Built-in R Datasets Used in Course

The course also utilizes several built-in R datasets for examples and demonstrations:

Primary Built-in Datasets

iris - Fisher’s iris flower measurements (150 obs, 5 variables)
mtcars - Motor Trend car statistics (32 cars, 11 variables)
sleep - Student sleep data for paired t-tests (20 obs, 3 variables)
CO2 - Carbon dioxide uptake in grass plants (84 obs, 5 variables)
AirPassengers - Monthly airline passenger numbers (time series)

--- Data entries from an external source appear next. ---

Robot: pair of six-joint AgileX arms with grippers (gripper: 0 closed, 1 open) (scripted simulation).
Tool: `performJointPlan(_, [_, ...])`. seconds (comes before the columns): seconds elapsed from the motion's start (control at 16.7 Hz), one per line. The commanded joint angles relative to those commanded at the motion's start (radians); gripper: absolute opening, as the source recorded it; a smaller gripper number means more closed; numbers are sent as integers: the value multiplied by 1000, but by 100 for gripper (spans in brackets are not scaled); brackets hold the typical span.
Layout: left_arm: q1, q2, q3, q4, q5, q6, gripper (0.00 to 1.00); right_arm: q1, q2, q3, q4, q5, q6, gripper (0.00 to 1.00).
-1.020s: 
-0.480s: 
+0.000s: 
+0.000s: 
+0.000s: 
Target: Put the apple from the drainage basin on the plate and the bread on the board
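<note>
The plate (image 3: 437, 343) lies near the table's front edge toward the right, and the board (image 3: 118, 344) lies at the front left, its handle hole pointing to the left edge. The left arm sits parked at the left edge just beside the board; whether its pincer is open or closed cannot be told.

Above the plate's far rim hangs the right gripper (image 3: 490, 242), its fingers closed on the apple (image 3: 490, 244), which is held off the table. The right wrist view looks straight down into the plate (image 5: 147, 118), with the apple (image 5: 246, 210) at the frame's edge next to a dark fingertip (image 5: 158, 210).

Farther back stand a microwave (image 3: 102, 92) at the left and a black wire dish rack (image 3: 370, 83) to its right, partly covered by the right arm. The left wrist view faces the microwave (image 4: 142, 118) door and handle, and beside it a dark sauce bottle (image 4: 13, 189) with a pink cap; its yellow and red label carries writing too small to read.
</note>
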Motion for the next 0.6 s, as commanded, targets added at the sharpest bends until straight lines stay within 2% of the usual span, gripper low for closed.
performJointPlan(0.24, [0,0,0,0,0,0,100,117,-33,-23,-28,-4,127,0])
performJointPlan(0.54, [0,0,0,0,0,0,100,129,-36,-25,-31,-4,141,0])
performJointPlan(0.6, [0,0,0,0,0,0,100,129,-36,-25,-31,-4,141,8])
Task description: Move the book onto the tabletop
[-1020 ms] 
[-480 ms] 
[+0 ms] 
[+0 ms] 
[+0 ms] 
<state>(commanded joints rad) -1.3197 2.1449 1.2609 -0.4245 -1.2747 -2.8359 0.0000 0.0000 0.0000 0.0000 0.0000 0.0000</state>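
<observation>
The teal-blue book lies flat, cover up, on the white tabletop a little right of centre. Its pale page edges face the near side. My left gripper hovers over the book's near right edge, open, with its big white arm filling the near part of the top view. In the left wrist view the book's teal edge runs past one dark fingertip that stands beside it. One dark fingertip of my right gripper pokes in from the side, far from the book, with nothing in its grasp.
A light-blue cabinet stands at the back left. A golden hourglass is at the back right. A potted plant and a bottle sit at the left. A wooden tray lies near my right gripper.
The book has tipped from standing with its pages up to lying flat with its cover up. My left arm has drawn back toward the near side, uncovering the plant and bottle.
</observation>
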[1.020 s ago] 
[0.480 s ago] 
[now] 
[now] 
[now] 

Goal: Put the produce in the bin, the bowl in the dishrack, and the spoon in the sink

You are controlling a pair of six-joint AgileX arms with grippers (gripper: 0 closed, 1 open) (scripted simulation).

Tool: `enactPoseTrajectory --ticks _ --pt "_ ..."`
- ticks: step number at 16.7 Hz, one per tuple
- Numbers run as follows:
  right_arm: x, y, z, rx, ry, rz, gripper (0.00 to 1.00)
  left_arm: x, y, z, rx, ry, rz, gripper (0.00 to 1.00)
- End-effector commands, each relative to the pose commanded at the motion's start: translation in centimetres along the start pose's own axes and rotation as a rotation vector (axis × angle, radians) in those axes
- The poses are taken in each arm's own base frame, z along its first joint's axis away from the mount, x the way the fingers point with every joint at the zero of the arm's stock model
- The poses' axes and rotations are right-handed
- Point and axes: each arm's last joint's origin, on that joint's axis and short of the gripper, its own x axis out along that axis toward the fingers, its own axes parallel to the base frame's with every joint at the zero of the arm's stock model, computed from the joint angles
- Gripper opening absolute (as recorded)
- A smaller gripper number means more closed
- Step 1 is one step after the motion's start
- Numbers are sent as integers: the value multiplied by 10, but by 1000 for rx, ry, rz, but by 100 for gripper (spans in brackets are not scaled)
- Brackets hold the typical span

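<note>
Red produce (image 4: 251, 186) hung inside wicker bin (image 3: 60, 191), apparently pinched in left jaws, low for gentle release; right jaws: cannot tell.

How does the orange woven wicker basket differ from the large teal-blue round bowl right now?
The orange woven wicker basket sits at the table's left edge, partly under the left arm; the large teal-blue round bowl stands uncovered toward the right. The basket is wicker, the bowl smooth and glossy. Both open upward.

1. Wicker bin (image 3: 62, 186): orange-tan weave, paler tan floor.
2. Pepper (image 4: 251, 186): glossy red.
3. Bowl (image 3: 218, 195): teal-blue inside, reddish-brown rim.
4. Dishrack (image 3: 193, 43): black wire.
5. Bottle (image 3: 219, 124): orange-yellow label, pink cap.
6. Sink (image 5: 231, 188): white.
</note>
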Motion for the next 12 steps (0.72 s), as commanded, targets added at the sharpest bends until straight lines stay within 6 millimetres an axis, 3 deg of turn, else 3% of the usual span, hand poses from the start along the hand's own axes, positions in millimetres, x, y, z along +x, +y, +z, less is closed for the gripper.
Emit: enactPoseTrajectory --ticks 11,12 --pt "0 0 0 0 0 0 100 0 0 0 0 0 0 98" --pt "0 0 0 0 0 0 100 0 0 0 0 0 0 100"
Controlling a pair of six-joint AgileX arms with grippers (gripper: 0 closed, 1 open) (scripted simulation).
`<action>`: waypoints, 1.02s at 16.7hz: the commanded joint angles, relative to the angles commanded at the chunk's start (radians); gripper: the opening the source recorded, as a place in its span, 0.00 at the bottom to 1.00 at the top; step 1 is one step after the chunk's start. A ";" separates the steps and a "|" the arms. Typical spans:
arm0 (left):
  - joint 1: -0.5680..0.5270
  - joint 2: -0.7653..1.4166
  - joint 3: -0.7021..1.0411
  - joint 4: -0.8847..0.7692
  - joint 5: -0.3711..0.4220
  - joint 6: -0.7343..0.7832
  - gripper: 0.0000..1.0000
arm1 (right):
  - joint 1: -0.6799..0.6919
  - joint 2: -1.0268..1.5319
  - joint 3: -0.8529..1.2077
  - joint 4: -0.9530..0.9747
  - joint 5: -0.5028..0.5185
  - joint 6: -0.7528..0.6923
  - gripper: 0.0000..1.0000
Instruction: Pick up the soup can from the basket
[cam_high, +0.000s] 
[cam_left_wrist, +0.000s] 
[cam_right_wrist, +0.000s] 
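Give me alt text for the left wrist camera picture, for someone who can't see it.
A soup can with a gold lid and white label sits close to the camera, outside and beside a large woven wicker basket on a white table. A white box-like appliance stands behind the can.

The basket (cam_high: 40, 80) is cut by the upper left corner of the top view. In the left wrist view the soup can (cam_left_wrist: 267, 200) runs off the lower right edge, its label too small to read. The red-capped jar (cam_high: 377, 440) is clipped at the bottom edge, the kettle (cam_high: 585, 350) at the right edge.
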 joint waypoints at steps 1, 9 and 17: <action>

Additional Built-in Datasets for Practice

chickwts - Chicken weights by feed type (ANOVA examples)
PlantGrowth - Plant growth under different treatments
InsectSprays - Effectiveness of insect sprays
ToothGrowth - Tooth growth in guinea pigs
faithful - Old Faithful geyser eruption data

Loading Built-in Datasets

# Load a specific dataset
data(iris)

# View available datasets
data()

# Get help on a dataset
?iris

# View structure
str(iris)
head(iris)

Data Download and Organization

Recommended Folder Structure:

STAT350_Project/
├── data/
│   ├── AppRating.csv        # Your main dataset
│   ├── helicon_m.csv        # Tutorial datasets
│   └── ...other datasets
├── scripts/
│   ├── CA1.R
│   ├── CA2.R
│   └── ...
└── output/
    ├── figures/
    └── tables/

Download Instructions:

Create project structure: Set up folders as shown above
Download AppRating: Save your session’s version to data/ folder
Download tutorial data: Save tutorial datasets as needed for each assignment
Set working directory: Use RStudio Projects or setwd() to your project folder

Verification After Loading:

Always verify your data after loading:

# Check structure
str(d)

# Check dimensions
dim(d)

# Look for missing values
sum(is.na(d))

# Summary statistics
summary(d)

# First/last few rows
head(d)
tail(d)